The GDPR provides an indicative list of when DPIAs should be carried out.  The discussions between the DPOs, my staff and I centred around  how to approach some of the more abstract notions listed in practice for instance, how are we to determine large scale? A single CCTV camera located at the entrance of a server room which is not publicly accessible could not be considered large-scale; but what about video surveillance of large, publicly accessible courtyards of EU institutions?

In terms of health data: the GDPR’s recital 91 explains that an individual physician should not have to conduct a DPIA for the processing of her patients’ medical records; However, can the medical service of one of the larger EU institutions be considered large-scale? Given that this is an indicative list, DPOs may consider that there are other processing operations that are high risk.

The GDPR also provides a broad overview of how to carry out a DPIA and what needs to be included.  Our discussions about the what, how and why of a DPIA and the considerations of the risks to individuals and mitigating those risks led to questions about whether there ought to be one single methodology or template; should there be criteria for different methodologies from which each organisation can select those that best fits its needs?

A frequent source of confusion concerns DPIAs and organisational risk management and information security risk management. Where DPIAs assess the risks for people affected by the processing of their data, organisational risk management assesses the risks to the organisation and information security risk management assesses risks to the organisation’s information assets. While these three types of assessment are not necessarily the same, there are overlaps: you cannot have good data protection without good information security.

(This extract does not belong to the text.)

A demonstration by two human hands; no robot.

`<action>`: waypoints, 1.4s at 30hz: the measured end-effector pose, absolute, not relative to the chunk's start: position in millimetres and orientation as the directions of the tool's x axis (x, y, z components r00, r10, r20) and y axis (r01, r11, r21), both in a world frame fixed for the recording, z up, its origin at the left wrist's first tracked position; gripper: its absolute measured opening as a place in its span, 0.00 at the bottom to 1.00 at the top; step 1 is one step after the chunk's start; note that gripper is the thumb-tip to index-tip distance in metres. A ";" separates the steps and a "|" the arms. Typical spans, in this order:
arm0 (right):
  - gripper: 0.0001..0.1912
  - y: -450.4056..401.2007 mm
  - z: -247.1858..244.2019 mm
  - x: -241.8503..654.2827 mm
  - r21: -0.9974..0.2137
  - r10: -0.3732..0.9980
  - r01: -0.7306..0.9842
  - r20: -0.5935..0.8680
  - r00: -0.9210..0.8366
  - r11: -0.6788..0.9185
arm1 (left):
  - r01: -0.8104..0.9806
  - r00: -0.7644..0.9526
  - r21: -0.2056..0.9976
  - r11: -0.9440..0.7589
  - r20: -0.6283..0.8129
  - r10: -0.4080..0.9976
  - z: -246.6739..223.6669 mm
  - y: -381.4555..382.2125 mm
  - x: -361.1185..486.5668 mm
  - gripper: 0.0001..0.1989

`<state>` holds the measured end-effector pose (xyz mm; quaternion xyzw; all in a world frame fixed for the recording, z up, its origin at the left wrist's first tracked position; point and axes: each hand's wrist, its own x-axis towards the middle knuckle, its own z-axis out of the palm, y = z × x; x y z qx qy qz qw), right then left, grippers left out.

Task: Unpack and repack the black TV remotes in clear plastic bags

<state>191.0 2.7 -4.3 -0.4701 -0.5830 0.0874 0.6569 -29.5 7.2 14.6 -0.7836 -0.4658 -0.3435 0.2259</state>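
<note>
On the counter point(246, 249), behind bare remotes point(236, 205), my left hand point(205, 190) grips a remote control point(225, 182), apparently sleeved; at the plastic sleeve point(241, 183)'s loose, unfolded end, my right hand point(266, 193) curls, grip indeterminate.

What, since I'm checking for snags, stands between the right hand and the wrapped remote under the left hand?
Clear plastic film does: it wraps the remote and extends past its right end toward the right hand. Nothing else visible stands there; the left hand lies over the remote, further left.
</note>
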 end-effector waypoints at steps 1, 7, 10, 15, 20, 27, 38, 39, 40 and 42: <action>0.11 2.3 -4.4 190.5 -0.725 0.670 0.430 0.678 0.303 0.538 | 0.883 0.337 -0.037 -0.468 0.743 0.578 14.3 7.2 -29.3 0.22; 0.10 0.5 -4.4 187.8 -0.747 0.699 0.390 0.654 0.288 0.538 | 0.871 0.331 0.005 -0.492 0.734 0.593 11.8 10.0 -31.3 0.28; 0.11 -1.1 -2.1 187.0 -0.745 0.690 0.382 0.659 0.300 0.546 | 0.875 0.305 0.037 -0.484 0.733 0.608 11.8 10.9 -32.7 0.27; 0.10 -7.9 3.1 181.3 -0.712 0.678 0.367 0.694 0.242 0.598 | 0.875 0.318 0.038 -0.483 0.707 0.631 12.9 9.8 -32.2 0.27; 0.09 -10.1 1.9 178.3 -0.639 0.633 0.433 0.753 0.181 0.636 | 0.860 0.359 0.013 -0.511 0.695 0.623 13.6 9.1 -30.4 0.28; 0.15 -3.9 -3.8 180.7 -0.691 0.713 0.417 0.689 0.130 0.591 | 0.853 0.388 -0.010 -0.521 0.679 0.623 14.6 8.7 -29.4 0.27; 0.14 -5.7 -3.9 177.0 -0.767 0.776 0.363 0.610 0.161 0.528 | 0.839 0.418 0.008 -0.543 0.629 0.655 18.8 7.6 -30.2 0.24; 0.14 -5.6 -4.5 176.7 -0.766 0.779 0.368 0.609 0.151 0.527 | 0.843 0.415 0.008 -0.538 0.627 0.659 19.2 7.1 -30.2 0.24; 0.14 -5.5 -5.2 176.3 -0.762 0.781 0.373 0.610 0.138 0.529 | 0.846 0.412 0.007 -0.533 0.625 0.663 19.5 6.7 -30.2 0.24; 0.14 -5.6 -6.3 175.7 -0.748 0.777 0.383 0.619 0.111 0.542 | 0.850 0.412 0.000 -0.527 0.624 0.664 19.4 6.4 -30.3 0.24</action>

In all of our discussions at the DPO meeting, we also referred to the work already done by our colleagues in the national data protection authorities (DPAs). Many DPAs in the EU have created materials and methodologies on privacy impact assessments, which are essentially the ancestors of DPIAs. In addition to the work done by for instance, the CNIL in France, the ICO in the United Kingdom or the AGPD in Spain, there is also academic literature on the subject.

The EDPS will continue to work with our DPO partners to make sure that the EU institutions are ready when the new rules come into force.  Until then, we will use their valuable feedback to provide more input to the Article 29 Working Party’s work on making the DPIA rules outlined in the GDPR work in practice.